▸ **Your assignment**:
Search each line below for the word "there" and list those that contain it.

Saved data entries:
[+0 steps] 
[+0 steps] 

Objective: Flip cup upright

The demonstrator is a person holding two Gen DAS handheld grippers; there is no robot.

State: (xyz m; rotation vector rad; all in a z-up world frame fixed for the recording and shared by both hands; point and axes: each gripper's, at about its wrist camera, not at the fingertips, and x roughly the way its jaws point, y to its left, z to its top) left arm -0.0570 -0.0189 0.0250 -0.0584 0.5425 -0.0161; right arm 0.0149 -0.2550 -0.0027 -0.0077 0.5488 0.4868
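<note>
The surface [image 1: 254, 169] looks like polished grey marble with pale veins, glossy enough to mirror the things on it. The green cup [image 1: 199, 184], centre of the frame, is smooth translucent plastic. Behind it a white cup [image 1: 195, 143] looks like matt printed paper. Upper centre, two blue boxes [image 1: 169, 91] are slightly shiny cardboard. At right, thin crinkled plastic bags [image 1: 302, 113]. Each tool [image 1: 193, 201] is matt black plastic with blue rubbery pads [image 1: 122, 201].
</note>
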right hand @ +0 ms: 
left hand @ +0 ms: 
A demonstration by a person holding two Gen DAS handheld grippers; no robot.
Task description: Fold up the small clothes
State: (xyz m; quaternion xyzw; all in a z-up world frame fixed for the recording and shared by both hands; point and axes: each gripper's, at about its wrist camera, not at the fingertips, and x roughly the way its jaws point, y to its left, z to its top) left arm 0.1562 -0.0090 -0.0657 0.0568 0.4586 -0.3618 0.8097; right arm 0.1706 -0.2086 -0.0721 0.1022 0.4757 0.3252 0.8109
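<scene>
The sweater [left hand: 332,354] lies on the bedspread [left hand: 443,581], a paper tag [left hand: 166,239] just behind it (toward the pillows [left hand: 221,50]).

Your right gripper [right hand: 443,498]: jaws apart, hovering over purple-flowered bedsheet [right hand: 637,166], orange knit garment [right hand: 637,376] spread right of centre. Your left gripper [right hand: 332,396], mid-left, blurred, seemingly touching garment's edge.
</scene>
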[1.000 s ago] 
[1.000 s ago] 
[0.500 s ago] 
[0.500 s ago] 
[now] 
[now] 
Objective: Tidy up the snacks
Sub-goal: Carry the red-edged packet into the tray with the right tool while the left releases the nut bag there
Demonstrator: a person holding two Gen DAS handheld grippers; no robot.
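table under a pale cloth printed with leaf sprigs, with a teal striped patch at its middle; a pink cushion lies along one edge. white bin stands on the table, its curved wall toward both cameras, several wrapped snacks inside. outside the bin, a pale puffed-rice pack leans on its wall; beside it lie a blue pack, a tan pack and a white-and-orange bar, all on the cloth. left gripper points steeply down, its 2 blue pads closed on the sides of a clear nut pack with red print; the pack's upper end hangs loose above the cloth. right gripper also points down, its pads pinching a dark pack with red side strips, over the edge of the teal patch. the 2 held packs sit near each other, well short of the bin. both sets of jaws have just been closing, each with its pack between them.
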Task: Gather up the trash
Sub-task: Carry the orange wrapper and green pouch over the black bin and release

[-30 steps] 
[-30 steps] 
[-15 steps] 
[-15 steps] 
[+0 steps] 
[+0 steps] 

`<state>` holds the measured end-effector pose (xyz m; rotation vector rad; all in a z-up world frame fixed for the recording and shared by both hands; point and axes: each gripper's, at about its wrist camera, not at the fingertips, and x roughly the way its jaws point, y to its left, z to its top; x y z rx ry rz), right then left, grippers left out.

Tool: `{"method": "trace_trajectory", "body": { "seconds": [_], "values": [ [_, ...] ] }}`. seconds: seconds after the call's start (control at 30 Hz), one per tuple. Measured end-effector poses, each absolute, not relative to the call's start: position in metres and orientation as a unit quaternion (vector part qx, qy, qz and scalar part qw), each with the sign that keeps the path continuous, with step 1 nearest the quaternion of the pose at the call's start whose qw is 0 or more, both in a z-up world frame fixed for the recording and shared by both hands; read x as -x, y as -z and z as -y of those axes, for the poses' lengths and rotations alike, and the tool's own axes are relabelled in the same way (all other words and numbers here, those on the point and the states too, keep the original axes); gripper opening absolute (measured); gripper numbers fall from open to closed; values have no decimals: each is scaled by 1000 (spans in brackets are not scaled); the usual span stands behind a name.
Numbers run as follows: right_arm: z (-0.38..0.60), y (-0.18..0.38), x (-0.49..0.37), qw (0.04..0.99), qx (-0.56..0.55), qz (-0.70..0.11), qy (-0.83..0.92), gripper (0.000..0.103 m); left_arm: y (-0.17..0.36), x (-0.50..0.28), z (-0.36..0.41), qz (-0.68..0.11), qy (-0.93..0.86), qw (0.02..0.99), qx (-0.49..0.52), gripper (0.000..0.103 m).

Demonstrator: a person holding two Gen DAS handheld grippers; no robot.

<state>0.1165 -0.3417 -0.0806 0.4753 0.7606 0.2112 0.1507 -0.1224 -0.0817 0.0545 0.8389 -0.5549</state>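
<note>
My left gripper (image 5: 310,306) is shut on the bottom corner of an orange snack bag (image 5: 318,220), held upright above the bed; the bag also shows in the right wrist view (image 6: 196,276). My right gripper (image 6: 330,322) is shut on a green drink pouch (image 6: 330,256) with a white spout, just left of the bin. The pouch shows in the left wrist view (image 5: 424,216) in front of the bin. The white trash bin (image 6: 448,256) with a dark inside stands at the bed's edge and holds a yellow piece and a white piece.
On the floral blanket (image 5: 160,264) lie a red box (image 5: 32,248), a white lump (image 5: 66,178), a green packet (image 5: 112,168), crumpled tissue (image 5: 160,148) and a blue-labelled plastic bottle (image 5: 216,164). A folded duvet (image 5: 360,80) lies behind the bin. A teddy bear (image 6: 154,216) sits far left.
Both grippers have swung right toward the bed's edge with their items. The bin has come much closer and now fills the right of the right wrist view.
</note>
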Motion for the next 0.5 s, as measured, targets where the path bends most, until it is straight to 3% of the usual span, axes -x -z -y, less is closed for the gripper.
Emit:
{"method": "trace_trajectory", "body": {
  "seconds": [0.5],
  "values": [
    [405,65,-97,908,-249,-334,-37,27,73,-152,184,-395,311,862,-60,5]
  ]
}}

▸ **Solution for this problem**:
The demonstrator is a person holding two Gen DAS handheld grippers; there is no robot.
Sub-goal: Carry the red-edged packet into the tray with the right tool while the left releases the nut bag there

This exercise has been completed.